**Description of the task:**
Count how many lines of the data below contain the string "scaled"; the reply should be that number alone.
[[ Given records, beginning ]]
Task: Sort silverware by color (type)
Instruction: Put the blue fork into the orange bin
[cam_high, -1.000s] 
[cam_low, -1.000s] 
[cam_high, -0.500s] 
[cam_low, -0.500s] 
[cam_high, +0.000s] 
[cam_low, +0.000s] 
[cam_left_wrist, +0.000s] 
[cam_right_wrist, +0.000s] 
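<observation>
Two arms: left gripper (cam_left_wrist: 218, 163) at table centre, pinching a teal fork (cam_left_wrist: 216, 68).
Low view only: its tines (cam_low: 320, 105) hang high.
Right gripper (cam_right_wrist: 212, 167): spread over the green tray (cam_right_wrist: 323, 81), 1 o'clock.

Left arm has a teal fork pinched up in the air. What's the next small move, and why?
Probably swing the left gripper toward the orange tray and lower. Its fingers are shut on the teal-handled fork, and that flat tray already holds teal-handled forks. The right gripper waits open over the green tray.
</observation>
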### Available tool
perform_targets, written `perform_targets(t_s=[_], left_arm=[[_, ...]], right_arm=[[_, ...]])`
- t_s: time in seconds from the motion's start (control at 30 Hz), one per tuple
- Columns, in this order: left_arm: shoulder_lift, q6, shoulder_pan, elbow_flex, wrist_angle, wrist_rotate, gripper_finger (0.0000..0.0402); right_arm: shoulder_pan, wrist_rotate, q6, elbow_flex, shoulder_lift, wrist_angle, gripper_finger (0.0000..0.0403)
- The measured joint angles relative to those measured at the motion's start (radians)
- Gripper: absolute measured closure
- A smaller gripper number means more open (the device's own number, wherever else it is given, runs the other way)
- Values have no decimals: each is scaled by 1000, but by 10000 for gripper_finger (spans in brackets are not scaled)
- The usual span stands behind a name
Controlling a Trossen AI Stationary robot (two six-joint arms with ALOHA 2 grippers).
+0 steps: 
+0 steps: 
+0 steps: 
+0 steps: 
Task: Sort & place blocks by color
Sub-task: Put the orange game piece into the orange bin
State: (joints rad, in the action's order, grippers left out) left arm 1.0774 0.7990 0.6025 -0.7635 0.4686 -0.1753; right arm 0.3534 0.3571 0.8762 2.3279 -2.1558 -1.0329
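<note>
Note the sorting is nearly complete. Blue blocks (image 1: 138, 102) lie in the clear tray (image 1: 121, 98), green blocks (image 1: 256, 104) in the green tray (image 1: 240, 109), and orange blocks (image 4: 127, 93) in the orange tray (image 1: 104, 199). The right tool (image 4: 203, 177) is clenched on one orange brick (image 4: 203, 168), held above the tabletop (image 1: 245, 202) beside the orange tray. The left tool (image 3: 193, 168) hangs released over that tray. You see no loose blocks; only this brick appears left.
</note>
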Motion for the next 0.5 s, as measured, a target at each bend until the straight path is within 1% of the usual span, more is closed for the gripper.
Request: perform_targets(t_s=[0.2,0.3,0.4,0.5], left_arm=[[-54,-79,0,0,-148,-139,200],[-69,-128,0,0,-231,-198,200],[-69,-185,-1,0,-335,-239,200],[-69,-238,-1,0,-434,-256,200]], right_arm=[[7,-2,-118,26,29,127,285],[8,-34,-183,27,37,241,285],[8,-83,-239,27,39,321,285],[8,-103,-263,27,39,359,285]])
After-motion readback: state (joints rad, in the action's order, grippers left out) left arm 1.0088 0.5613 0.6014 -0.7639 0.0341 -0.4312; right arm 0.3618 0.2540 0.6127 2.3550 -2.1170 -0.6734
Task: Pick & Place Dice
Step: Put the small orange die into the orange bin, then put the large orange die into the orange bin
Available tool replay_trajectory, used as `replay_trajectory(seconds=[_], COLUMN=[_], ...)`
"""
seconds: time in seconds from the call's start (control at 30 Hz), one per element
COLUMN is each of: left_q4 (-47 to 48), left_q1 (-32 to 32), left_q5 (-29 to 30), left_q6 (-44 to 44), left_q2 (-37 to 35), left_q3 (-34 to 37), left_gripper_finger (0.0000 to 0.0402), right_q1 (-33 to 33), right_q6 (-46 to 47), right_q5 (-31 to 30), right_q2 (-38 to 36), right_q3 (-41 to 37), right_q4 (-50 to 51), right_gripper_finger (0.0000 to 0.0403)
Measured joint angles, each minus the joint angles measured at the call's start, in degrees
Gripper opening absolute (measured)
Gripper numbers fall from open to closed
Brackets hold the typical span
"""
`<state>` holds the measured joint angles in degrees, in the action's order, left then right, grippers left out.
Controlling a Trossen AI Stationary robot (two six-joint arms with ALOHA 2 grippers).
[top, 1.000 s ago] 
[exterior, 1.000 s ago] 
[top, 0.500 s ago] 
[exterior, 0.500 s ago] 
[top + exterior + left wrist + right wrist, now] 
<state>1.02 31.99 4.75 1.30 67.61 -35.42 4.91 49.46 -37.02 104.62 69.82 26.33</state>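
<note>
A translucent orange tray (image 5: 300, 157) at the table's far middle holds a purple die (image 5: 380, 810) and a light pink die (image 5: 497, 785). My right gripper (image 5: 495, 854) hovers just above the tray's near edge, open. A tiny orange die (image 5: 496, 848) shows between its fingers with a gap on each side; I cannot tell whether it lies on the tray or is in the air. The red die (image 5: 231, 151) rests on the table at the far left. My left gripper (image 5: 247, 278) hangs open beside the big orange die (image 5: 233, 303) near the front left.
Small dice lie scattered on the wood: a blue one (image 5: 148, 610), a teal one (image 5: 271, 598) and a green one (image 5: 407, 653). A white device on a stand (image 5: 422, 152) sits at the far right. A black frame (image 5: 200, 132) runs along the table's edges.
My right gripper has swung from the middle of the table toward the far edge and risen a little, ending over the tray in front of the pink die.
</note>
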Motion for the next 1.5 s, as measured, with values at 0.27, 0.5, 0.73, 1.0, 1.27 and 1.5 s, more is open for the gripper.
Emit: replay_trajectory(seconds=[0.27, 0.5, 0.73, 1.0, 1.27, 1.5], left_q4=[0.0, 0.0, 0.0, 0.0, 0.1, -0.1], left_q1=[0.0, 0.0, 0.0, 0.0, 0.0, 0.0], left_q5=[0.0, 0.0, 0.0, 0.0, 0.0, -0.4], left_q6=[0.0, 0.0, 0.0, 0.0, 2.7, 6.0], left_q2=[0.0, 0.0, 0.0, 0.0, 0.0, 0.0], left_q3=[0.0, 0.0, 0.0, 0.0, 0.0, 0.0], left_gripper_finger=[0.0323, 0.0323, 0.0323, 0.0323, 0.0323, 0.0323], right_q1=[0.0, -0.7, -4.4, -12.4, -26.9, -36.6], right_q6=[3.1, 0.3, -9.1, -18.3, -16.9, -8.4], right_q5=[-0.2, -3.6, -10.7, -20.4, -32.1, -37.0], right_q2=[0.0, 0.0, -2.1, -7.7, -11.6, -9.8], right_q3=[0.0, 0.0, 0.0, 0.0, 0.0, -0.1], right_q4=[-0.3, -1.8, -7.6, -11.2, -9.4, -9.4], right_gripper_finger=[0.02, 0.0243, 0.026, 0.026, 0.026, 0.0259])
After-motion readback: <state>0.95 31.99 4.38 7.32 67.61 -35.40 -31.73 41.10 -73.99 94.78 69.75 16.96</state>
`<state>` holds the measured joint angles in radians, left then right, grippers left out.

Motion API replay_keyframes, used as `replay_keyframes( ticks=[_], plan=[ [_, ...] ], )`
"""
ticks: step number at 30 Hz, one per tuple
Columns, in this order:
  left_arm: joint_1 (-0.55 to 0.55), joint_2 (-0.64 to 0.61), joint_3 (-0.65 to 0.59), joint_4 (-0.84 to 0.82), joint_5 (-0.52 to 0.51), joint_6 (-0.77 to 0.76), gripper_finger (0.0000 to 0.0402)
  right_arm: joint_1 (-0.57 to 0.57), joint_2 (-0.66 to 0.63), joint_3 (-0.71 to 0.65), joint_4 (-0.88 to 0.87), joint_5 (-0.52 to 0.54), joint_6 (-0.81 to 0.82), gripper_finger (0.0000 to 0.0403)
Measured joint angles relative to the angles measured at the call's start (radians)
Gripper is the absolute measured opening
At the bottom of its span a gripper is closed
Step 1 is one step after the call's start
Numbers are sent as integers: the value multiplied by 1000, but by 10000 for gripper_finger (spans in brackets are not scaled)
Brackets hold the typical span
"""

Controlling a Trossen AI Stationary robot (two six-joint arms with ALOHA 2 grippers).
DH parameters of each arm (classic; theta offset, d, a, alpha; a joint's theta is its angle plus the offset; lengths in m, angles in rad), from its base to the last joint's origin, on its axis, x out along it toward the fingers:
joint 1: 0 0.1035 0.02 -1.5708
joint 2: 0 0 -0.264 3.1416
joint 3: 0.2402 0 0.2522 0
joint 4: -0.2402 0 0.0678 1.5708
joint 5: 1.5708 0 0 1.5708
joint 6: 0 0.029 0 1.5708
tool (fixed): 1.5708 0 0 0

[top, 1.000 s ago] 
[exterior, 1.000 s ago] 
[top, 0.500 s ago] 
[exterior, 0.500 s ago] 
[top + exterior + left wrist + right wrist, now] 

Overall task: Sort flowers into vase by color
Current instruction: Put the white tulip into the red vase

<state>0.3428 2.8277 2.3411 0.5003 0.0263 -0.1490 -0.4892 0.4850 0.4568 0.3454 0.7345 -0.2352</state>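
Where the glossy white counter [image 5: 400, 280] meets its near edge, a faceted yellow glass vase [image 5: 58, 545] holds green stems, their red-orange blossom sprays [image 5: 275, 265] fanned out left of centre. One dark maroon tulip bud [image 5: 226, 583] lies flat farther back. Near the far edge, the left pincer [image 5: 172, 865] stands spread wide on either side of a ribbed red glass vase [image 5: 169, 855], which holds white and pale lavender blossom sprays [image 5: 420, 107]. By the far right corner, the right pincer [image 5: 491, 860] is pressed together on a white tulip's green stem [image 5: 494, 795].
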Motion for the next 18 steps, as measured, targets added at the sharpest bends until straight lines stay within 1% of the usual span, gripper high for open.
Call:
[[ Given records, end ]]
**Output:**
2